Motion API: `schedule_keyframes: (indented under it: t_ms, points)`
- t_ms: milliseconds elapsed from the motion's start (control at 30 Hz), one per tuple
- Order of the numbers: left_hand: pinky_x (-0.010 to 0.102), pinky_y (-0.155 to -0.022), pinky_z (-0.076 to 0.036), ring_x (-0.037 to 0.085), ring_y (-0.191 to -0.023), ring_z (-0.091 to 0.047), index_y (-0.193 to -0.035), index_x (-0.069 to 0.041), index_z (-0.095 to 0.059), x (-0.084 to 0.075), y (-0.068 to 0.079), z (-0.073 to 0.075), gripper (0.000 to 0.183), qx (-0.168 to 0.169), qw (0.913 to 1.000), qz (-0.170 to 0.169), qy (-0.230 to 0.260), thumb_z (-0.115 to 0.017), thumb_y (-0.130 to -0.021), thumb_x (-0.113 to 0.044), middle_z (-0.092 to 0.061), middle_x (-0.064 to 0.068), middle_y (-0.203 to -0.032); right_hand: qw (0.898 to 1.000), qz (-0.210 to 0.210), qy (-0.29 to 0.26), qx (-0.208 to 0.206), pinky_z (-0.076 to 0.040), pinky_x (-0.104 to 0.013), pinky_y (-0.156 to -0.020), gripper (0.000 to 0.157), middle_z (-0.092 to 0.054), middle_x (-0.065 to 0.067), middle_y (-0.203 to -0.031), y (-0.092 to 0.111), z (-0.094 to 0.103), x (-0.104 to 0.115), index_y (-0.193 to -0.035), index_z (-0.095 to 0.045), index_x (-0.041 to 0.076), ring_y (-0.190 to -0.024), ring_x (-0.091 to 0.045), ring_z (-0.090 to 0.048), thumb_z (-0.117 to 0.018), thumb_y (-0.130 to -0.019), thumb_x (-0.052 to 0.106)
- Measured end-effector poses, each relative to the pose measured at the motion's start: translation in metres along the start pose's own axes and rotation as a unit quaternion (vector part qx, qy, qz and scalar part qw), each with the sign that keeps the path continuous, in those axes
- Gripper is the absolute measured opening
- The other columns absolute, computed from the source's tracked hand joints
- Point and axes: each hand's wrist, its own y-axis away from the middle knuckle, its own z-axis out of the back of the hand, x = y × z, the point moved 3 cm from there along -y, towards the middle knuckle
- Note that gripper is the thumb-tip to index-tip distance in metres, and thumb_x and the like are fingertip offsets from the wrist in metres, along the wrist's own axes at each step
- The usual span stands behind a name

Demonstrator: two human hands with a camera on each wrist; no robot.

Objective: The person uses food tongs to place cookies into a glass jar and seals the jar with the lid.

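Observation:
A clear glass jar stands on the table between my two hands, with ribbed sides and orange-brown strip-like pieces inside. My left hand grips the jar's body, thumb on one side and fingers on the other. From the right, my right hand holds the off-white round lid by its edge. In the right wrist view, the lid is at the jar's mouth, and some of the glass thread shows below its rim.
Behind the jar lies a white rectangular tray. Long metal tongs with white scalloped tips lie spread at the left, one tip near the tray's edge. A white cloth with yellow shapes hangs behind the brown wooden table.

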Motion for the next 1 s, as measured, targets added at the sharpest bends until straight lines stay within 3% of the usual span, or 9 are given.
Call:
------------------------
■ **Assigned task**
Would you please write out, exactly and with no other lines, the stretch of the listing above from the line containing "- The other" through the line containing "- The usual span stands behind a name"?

■ **Finished exercise**
- The other columns absolute, computed from the source's tracked hand joints
- Point and axes: each hand's wrist, its own y-axis away from the middle knuckle, its own z-axis out of the back of the hand, x = y × z, the point moved 3 cm from there along -y, towards the middle knuckle
- Note that gripper is the thumb-tip to index-tip distance in metres, and thumb_x and the like are fingertip offsets from the wrist in metres, along the wrist's own axes at each step
- The usual span stands behind a name

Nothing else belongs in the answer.